O pacote de medidas para a Habitação, apresentado pelo governo há dias, está condenado ao fracasso. Dir-me-ão: qual é a novidade, se anúncios pomposos e inconsequentes são o modus operandi dos governos Costa? De facto, assim é: para alguns exemplos, leia-se Jorge Fernandes, que enumerou pacotes para a Habitação lançados por António Costa e sem quaisquer resultados. A novidade é que, desta vez, o fracasso reúne todos os ingredientes para afundar o governo em dois terrenos pantanosos — o da orientação ideológica das suas propostas e o da incompetência técnica para implementar as medidas que anuncia.

A questão ideológica trava-se fora dos grandes (ou pequenos) debates intelectuais e constitucionais. É muito estimulante discutir os benefícios ou malefícios das intervenções estatais no mercado de habitação, tal como podemos especular sobre a inconstitucionalidade de algumas das medidas propostas. O Twitter está ao rubro. Mas, no final, o que realmente conta é isto: depois de anunciar que o Estado irá agir coercivamente para que propriedades privadas sejam arrendadas ou vendidas, António Costa dilacerou a imagem de político moderado que tem cultivado no governo, mesmo em tempos de geringonça. Ou seja, criou um problema de credibilidade: em vários grupos do eleitorado, o PS passará a ser percepcionado com desconfiança, enquanto partido radicalizado por influências internas (o papel dos pedronunistas, como a própria Ministra da Habitação) e externas (a ambição de capturar os votos dos partidos à sua esquerda). Isto terá óbvias consequências na disputa de eleitores do centro político, sobretudo num país de pequenos proprietários.

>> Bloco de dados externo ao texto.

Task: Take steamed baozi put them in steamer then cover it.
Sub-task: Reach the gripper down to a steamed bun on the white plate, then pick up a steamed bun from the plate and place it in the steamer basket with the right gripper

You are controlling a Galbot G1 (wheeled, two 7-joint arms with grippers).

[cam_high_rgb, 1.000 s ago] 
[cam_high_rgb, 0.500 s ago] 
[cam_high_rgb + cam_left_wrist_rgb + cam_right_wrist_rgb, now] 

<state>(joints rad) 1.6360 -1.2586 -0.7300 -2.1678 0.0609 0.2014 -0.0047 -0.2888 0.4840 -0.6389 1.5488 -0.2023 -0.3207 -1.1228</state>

A questão operacional e de implementação é ainda mais simples de explicar: é inconcebível que o Estado, sendo incapaz de inventariar e gerir o seu património, seja capaz de o fazer relativamente ao património privado. Estaria em causa identificar os imóveis de privados, aferir a sua utilização, verificar se já estão no mercado, avaliar as suas condições de habitabilidade e necessidades de reabilitação, eventualmente investir nos imóveis, articular com os proprietários (que, por vezes, são numerosos e poderão opor-se), definir valores de arrendamento ou venda. Tudo isto dezenas de milhar de vezes, quando o Estado não é capaz de listar os seus próprios imóveis de forma completa, informar sobre as suas condições de habitabilidade e disponibilizá-los no mercado. Só alguém que tenha chegado ontem a Portugal poderia acreditar que há um grão de areia de realismo nas intenções do governo — ainda por cima, quando se pretende que tudo seja feito em grande escala e em tempo útil.

O irrealismo nas propostas do governo está longe de ser inédito. A questão é que, desta vez, há três agravantes que farão o tema rebentar nas mãos do PS. Primeiro: a impreparação do governo — não se admite que o governo apresente um pacote de medidas deste tipo, que mexe com a propriedade privada e os rendimentos de milhares de famílias (via alojamento local), através de um powerpoint minimalista, lacónico e ambíguo. Segundo: a Habitação está no topo das preocupações das famílias. De acordo com a última sondagem ICS-ISCTE, 47% dos inquiridos “concordam totalmente” e 43% “concordam” quando questionados sobre se há uma crise de habitação em Portugal. Mais: 69% dos inquiridos afirmam que essa crise da habitação afecta a zona onde habitam. Terceiro: ao contrário de outros temas (como a Educação ou a Economia), na Habitação é muito fácil monitorizar a evolução do mercado e dos preços — e, portanto, muito fácil de provar o fracasso destas medidas.

A soma de todos estes factores é explosiva para o PS: eis um governo radicalizado contra a propriedade privada e incapaz de desenhar medidas realistas ou eficazes para lidar com um problema que a esmagadora maioria dos portugueses considera urgente, numa área onde o seu fracasso será facilmente documentado e assombrará a sua próxima campanha para eleições legislativas. António Costa, que se especializou em escapar aos desafios da governação com operações mediáticas, desta vez enfiou o PS num beco sem saída.